Andrew Bailey said the UK would avoid any further interest rate increases on Wednesday. The pound fell to its lowest level in three months against the US dollar, as currency traders reduced their bets that UK borrowing costs would rise.
The sterling fell 0.45 percent on the day, to $1.2507, after Bank of England Governor told MPs that UK Interest rateswere “much closer” than before their peak. He stressed that the central bank is still considering its options.
“I remember a time when it seemed to me that the rates were going to need to go up. . . Bailey explained that the question was “how much, and in what time frame?”.
I think that we are now much closer to the end of [the interest rate] cycle.
The Monetary Policy Committee of the BoE will vote on 21 September whether to raise rates from their current 5,25 per cent following 14 consecutive increases — a decision that Bailey said, “The judgements are now much finer (than before).”
The nine-member committee is in a delicate position after Bailey’s comments and two other MPC member’s similar signals about pausing rate increases.
Swati Dhingra, a member of the MPC, has already voted against rate increases.
Cathal Kennedy is a senior UK economist with RBC Capital Markets.
The result will have a big impact on mortgage holders, savings and government borrowing costs at a time when the country still struggles with a cost-of-living crisis and Rishi’s Sunak government is trying to catch up ahead of an upcoming election.
The European Central Bank also struggles with whether or not to declare a break in the tightening of monetary policy this month, despite the fact that it is expected that US Federal Reserve will not raise its benchmark rate for now.
Bailey warned that he would not be providing any guidance prior to the MPC meeting.
Trading on the swaps market, however, indicated that after his comments the probability of an interest rate hike on September 21 was down from 96% to 88%. Markets still expect two additional increases in interest rate, which will peak at 5.75 percent before declining gradually in 2024.
MPC officials say the September meeting will also have to decide whether rates are kept at their current level for longer, or if they are raised higher but for a shorter time.
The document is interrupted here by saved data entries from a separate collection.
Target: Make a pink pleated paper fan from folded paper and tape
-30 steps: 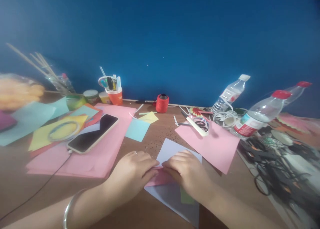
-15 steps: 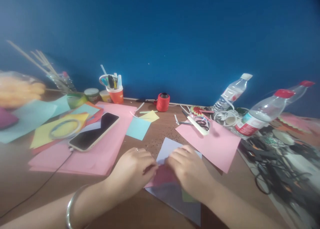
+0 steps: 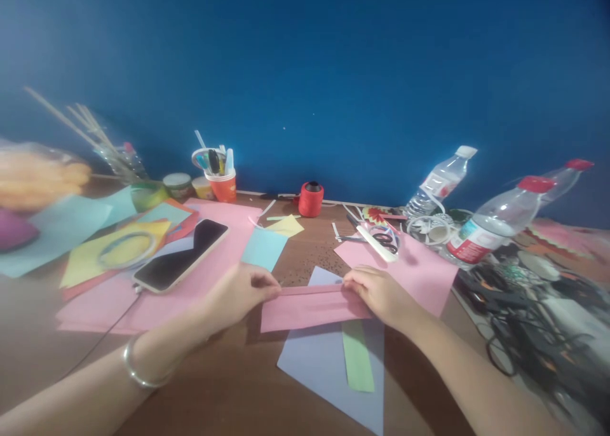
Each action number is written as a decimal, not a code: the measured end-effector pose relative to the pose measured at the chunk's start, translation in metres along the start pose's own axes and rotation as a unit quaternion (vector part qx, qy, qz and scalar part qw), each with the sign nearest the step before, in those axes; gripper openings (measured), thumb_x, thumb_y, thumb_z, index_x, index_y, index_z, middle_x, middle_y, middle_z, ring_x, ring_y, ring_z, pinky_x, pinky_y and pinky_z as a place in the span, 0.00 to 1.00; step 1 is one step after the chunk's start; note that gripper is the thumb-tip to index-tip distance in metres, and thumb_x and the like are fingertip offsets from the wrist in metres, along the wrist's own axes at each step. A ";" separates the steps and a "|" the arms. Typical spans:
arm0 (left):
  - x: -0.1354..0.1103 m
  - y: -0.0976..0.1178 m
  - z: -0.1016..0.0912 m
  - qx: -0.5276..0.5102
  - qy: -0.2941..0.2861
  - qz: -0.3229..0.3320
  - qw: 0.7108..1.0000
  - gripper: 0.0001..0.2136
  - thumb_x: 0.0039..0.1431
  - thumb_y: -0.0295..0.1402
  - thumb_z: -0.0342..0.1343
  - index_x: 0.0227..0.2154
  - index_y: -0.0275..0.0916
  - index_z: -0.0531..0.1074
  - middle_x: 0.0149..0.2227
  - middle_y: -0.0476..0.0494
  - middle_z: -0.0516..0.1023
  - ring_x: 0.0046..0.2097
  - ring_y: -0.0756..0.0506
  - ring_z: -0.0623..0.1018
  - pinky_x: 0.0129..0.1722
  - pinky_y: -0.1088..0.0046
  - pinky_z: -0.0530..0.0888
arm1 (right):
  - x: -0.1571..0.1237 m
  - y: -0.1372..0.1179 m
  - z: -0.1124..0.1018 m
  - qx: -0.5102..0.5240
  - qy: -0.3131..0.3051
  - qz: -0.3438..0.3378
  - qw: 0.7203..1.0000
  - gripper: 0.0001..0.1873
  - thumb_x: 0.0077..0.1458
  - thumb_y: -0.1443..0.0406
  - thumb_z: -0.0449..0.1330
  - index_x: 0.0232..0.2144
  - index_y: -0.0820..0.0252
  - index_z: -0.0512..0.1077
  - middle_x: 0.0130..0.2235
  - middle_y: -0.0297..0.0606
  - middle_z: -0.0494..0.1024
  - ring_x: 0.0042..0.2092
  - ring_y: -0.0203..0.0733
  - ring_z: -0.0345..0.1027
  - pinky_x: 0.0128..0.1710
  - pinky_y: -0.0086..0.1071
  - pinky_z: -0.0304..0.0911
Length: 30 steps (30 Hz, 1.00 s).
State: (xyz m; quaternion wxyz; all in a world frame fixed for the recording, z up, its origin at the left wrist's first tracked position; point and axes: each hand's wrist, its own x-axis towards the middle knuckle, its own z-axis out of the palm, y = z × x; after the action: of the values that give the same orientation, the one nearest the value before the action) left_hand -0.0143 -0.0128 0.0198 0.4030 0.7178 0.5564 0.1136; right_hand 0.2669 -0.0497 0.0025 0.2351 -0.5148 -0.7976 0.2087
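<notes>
A folded strip of pink paper (image 3: 312,310) is stretched between my two hands, with a narrow fold along its far edge. My left hand (image 3: 248,291) pinches its left end between thumb and fingers. At the other end, my right hand (image 3: 379,293) grips the far right corner the same way. Under the strip lies a pale purple sheet (image 3: 319,366), partly covered. A light green paper strip (image 3: 358,360) rests on that sheet, its upper end hidden by the pink paper.
To the left, a phone (image 3: 181,256) with a cable lies on pink sheets (image 3: 233,226). Scissors (image 3: 384,239) and a white-handled tool (image 3: 376,243) sit on pink paper at right. Behind stand a red cup of pens (image 3: 223,187), a red object (image 3: 311,201) and plastic bottles (image 3: 500,223).
My hands have moved apart, and the pink paper, mostly hidden between them before, now shows as a long strip held at both ends. More of the green strip is visible.
</notes>
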 end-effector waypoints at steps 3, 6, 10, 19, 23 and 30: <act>-0.001 -0.001 -0.002 0.021 -0.018 -0.039 0.999 0.17 0.53 0.46 0.46 0.36 0.43 0.74 0.30 0.49 0.77 0.13 0.52 0.64 0.14 0.73 0.60 | 0.000 0.004 -0.003 0.052 -0.035 0.031 0.998 0.09 0.57 0.66 0.52 0.31 0.55 0.73 0.33 0.34 0.76 0.34 0.37 0.69 0.34 0.29 0.61; -0.003 0.000 0.000 0.057 0.018 0.037 0.998 0.13 0.55 0.41 0.46 0.35 0.45 0.74 0.35 0.50 0.77 0.25 0.49 0.73 0.25 0.73 0.67 | 0.000 0.006 0.000 0.081 -0.043 0.032 0.995 0.10 0.57 0.64 0.52 0.31 0.56 0.74 0.33 0.34 0.77 0.34 0.38 0.70 0.34 0.29 0.62; -0.007 0.003 0.006 0.108 0.024 0.125 0.986 0.09 0.56 0.36 0.46 0.31 0.45 0.72 0.34 0.53 0.76 0.36 0.47 0.73 0.35 0.73 0.66 | 0.001 0.000 0.008 0.054 -0.019 0.003 0.998 0.12 0.58 0.63 0.51 0.30 0.57 0.74 0.32 0.36 0.76 0.34 0.38 0.69 0.35 0.30 0.61; -0.017 0.004 0.012 0.249 0.182 0.349 0.885 0.10 0.59 0.26 0.44 0.29 0.39 0.70 0.31 0.47 0.73 0.35 0.47 0.69 0.37 0.68 0.65 | -0.005 -0.019 0.018 -0.144 0.193 -0.181 0.954 0.06 0.55 0.71 0.54 0.32 0.60 0.72 0.33 0.39 0.75 0.37 0.41 0.63 0.37 0.35 0.57; -0.022 0.003 0.018 0.389 0.198 0.408 0.801 0.10 0.55 0.21 0.44 0.24 0.36 0.68 0.27 0.45 0.70 0.31 0.46 0.68 0.31 0.68 0.65 | -0.007 -0.018 0.021 -0.271 0.203 -0.223 0.914 0.07 0.54 0.74 0.53 0.28 0.62 0.70 0.30 0.39 0.73 0.36 0.41 0.61 0.35 0.35 0.55; -0.018 -0.008 0.036 0.463 0.092 0.406 0.783 0.10 0.46 0.18 0.46 0.23 0.39 0.66 0.25 0.47 0.69 0.25 0.45 0.69 0.25 0.67 0.66 | -0.009 -0.021 0.029 -0.274 0.018 -0.271 0.923 0.11 0.57 0.72 0.50 0.26 0.61 0.68 0.26 0.35 0.68 0.32 0.37 0.58 0.30 0.32 0.53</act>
State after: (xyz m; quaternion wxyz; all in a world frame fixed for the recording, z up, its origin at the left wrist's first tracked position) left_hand -0.0045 -0.0445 -0.0040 -0.1141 0.9638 0.2334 0.0607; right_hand 0.2382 -0.0686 -0.0101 0.1466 -0.3272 -0.9282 -0.0993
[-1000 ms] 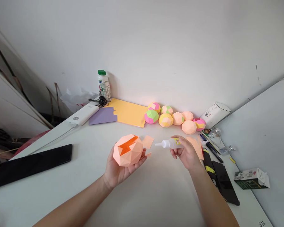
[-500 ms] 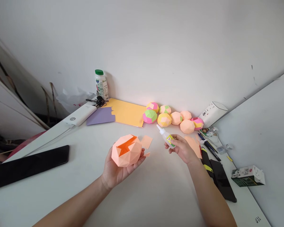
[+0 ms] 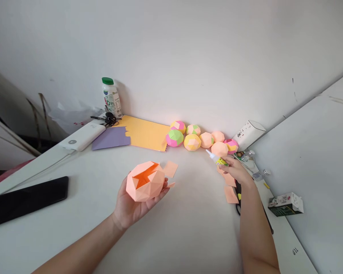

Huw Pill (the BoE’s Chief Economist) said last week that, rather than raise interest rates, he would prefer to maintain them at the current 15-year high.
Sir Jon Cunliffe has indicated that he may also consider a pause on interest rate increases.
Cunliffe stated on Wednesday that “we are clearly reaching a point where headline inflation is coming down, and we are beginning to see some movement on the labour market – a cooling.”
MPC will likely decide when it receives the data from the labour market next week, and the inflation data the day before. Bailey acknowledged that wage increases have been higher than anticipated by the committee but said this could soon change.
“The question is now as headline inflation falls. . . Will we continue to see a decline in inflation expectations? . . . “Will that reflect in wage negotiations?” asked he.
Bailey said that he expects inflation to return “somewhere around the end of the next year” to the BoE target of 2 percent. He said that lowering the rate “more rapidly” would not be the “best option”, due to the negative impact on the economy.